Sunday, November 29, 2020

Charge More, Sell More: The Backwards Psychology of High-Ticket Pricing (Part I)

It’s the cry of entrepreneurs everywhere…

“What do I charge?”

And at SOCG, if we had a dollar for every time we’re asked that question, we’d be running the world, like Jeff Bezos.

But the answer is critical, because if you get it right, hitting your market’s sweet spot can ramp up your sales overnight, without doing an extra lick of work.

Getting it wrong is like putting up a police barricade in front of your offer, just when your prospects are getting ready to join, enroll, or buy.

Not only that, here at SOCG, most of our new members who are setting their prices, have heard about the benefits of RAISING their prices, but are afraid to raise them for fear of a price mutiny, where everyone bails, out of resentment or disgust.

So yes, you’ve gotta lay a firm foundation if you’re going to raise your prices, because if you do it wrong, you can trigger a mass exodus.

OK, then let’s take a look at the techniques, strategies, and mindset that haul in the most clients and the most cash.

How NOT to Shoot Yourself in the Foot!

Understandably, the biggest fear when working with your prices, is losing, alienating, or just plain pissing-off your prospects, clients, customers, or patients.

That’s why entrepreneurs are so reluctant to charge more.

But as Bruce Ariens, the coach of the Tampa Bay Buccaneers is famous for saying, “No Risk It, No Biscuit.”

In other words, you have to take a small risk if you want to get off the dime and go for the gusto, instead of gradually being painted into a corner by trying to win (like Walmart) the battle of the absolute lowest prices.

But that doesn’t mean you just raise your prices willy-nilly.

No, it takes careful thought, testing, calculation, and preparation.

So the first thing is getting rid of some “head trash.”

Which means jettisoning the belief that everyone is focused on price.

Sure, some folks are, but it’s a HUGE mistake to base your business on this erroneous assumption.
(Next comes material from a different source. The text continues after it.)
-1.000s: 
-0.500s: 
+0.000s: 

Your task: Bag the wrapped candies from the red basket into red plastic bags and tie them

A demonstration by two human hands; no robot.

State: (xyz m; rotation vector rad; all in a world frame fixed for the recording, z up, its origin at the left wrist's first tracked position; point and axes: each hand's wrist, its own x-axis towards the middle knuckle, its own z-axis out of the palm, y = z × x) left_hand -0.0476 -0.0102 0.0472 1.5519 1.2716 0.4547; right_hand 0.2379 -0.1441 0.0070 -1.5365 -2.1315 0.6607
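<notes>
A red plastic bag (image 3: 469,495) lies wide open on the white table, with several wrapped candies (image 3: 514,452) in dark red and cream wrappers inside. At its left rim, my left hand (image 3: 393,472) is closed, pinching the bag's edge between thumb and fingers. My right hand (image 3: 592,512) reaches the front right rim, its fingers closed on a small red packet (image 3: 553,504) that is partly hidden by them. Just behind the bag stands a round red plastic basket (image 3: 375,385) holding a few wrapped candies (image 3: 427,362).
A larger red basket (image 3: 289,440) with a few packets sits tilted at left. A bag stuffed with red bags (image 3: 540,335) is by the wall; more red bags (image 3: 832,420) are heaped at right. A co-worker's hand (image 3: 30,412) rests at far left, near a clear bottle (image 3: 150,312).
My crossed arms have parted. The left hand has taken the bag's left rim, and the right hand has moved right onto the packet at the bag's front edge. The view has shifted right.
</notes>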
Besides, depending on your overall business strategy…

… You may not want those types dragging you down in the first place (those who are always nickeling and diming you and trying to get a bargain).

But if you don’t believe that price is flexible, look at the exact same product (like a set of bed linens, for example) sold at Walmart, then at Target, then at Neiman-Marcus (before they filed for bankruptcy because of COVID).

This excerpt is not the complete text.